Segment Start: Information given

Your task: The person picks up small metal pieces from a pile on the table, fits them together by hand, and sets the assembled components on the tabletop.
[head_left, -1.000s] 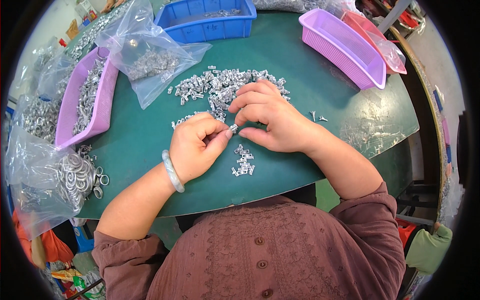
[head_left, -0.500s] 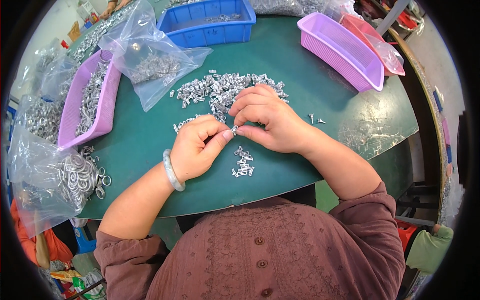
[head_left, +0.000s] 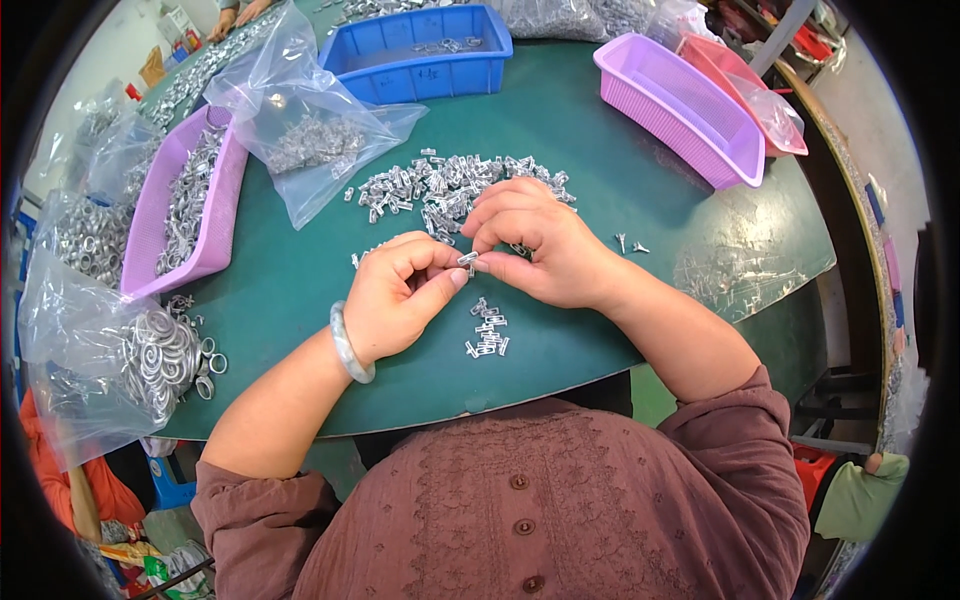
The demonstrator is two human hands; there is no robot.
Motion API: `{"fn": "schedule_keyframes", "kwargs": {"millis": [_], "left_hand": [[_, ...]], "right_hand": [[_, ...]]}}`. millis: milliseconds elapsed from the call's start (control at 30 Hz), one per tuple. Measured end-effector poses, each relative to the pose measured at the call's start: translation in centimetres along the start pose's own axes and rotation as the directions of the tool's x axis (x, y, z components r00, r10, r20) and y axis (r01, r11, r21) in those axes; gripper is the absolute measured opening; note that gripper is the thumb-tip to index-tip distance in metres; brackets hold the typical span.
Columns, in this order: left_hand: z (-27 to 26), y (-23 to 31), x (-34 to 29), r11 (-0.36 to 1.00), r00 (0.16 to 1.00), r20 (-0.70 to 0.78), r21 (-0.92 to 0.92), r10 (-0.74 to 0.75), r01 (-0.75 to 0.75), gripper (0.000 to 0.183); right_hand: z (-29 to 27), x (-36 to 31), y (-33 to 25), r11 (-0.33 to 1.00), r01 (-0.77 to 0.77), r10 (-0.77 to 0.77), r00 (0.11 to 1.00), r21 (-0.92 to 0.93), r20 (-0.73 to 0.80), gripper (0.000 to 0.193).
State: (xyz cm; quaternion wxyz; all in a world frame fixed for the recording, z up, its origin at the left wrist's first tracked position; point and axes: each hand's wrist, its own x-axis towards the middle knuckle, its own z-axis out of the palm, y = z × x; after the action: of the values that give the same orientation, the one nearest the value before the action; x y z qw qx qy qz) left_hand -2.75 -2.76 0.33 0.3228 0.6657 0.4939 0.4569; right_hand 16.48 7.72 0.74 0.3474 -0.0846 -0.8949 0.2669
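Between my two hands, over the green table (head_left: 560,350), is a small silvery metal clasp piece (head_left: 468,259). My left hand (head_left: 398,290), with a pale bangle (head_left: 350,342) at the wrist, is closed in a pinch on its left side. From the other side, my right hand (head_left: 535,240) pinches it between thumb and fingertips. Just beyond my hands spreads a loose pile of similar metal pieces (head_left: 440,185), partly hidden by my fingers. Nearer my body lies a small cluster of the same pieces (head_left: 488,330).
A purple basket of metal parts (head_left: 225,215) and clear bags stand at left, beside silvery rings (head_left: 160,365). A blue bin (head_left: 420,80) is at the back. Another purple basket (head_left: 690,120) stands back right, near two small loose parts (head_left: 630,244). Another person's hands (head_left: 235,18) show far left.
The small clasp piece has turned between my fingertips and now lies more level, showing its long side. Both hands stay in nearly the same place.
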Motion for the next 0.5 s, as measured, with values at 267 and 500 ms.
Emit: {"fn": "schedule_keyframes", "kwargs": {"millis": [267, 500], "left_hand": [[-0.04, 0.02, -0.08, 1.0, 1.0, 0.015, 0.0, -0.004, 0.004, 0.006], [-0.04, 0.05, -0.11, 1.0, 1.0, 0.013, -0.001, 0.005, -0.005, 0.007]], "right_hand": [[0.05, 0.03, -0.11, 1.0, -0.004, 0.004, 1.0, -0.004, 0.003, 0.01], [0.08, -0.01, -0.05, 1.0, 0.002, -0.002, 1.0, -0.008, 0.005, 0.011]]}}
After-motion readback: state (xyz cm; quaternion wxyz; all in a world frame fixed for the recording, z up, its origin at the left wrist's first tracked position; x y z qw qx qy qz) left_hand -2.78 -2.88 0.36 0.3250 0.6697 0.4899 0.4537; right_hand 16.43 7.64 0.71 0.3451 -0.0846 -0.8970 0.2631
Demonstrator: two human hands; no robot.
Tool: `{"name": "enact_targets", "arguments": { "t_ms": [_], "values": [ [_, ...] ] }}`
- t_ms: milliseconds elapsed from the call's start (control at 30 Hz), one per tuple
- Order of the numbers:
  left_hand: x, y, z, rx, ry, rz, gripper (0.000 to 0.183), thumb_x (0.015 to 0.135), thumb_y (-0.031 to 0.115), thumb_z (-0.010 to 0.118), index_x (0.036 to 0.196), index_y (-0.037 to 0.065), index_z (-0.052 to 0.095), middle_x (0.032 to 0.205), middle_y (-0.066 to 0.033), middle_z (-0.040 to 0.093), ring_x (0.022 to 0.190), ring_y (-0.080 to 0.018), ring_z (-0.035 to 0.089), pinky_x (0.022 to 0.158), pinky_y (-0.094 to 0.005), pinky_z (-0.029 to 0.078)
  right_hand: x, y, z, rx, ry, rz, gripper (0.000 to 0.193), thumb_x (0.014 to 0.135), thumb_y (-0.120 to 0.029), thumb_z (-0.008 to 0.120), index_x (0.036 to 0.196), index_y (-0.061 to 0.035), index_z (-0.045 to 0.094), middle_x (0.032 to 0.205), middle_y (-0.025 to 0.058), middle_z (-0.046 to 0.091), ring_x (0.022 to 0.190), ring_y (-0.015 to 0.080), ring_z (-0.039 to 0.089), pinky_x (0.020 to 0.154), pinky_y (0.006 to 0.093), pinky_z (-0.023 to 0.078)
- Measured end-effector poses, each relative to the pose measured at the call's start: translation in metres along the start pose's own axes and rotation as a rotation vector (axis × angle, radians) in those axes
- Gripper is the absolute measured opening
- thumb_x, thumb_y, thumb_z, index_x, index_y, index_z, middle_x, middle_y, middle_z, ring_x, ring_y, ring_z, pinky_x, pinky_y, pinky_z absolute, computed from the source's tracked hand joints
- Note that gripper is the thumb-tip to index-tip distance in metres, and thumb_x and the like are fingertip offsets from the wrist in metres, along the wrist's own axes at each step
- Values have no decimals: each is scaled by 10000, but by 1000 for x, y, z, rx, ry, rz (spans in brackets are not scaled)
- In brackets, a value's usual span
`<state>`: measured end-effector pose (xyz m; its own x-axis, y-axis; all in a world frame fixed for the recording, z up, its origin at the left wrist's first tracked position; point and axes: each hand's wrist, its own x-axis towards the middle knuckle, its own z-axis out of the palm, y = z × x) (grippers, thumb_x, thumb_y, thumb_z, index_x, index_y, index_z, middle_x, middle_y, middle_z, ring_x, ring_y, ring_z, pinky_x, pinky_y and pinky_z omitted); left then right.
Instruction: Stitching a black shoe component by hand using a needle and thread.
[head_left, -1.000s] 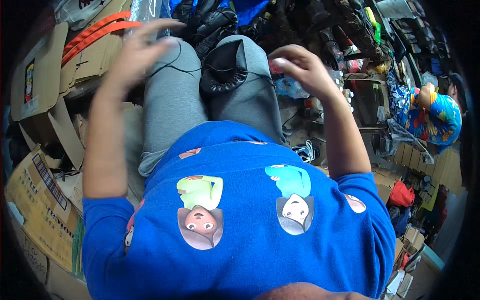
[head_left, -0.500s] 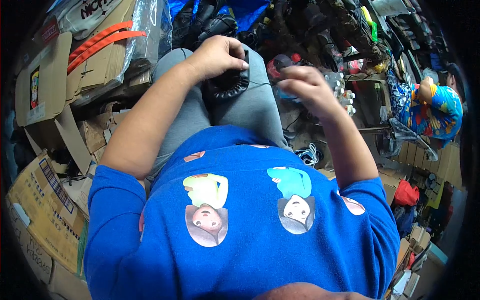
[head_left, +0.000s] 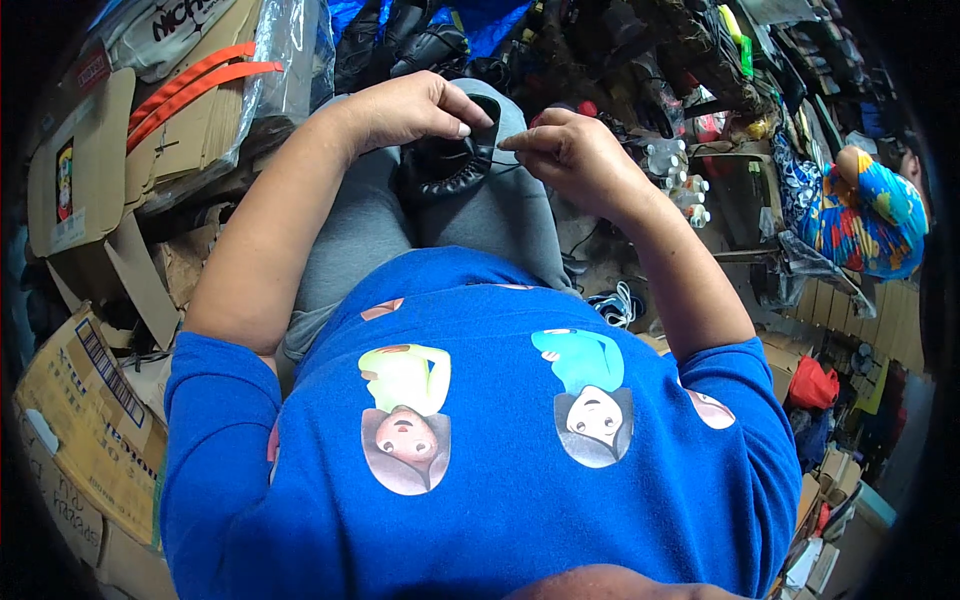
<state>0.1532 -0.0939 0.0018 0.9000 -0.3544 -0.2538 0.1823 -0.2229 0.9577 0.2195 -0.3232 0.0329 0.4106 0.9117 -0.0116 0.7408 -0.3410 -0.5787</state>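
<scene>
A black shoe (head_left: 445, 170) rests on my lap between my grey-trousered knees. My left hand (head_left: 415, 105) curls over the shoe's top edge and grips it. My right hand (head_left: 570, 150) sits just to the right of the shoe, its fingertips pinched together on a thin dark thread (head_left: 505, 160) that runs to the shoe. Whether a needle is in those fingers is too small to tell. My blue printed shirt fills the lower half of the view.
Flattened cardboard boxes (head_left: 85, 400) and a plastic-wrapped bundle with orange straps (head_left: 205, 85) lie at my left. More black shoes (head_left: 420, 40) are piled ahead. Small bottles (head_left: 675, 175) and clutter stand at the right, where another person in a colourful shirt (head_left: 870, 210) sits.
My left hand came down from the raised, spread position onto the shoe and gripped it. My right hand moved in toward the shoe and pinched the thread.
</scene>
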Motion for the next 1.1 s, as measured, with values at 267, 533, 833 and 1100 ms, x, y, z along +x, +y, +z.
{"name": "enact_targets", "arguments": {
  "t_ms": [267, 533, 833, 1100],
  "values": [
    [0, 1, -1, 26, -29, -6, 357, 775, 83, 596, 1124, 23, 642, 1011, -68, 642, 941, -134, 588, 901, -265, 431, 6, -7, -4, -128, -23, 13, 205, 752, -101, 612, 928, -111, 716, 827, 127, 608, 763, 282, 629, 702, 362, 513],
    [3, 1, 0, 16, -20, 2, 357, 769, 79, 593, 1114, -2, 640, 1010, -91, 659, 955, -145, 598, 915, -279, 427, 14, -2, -9, -27, -62, 37, 207, 744, -82, 639, 935, -120, 711, 815, 121, 603, 769, 266, 632, 713, 343, 514],
    [12, -3, -1, 105, -17, 21, 305, 778, 81, 576, 1064, 60, 677, 973, -93, 682, 965, -176, 607, 946, -298, 412, 28, -5, -14, -169, -131, -80, 184, 739, -77, 649, 903, -128, 718, 814, 105, 603, 769, 271, 621, 714, 351, 508],
    [13, -8, -5, 148, -70, 65, 371, 758, 74, 656, 1124, 16, 626, 1052, -92, 648, 1021, -172, 580, 958, -312, 408, 32, 36, -8, 425, -338, 143, 211, 826, -53, 615, 1012, -105, 699, 927, 49, 573, 905, 152, 551, 789, 283, 451]
  ]
}}
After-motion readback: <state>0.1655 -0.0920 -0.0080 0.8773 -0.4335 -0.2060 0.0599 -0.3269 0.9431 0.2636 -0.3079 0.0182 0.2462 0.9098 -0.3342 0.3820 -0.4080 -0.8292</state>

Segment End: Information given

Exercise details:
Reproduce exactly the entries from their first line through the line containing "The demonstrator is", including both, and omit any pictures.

Reply:
Your task: The person picks up small metal pieces from a pile on the table, fits them together by hand, and sets the assembled components on the tabletop.
[head_left, -1.000s] 
[head_left, -0.500s] 
[head_left, +0.000s] 
The demonstrator is two human hands; there is no robot.

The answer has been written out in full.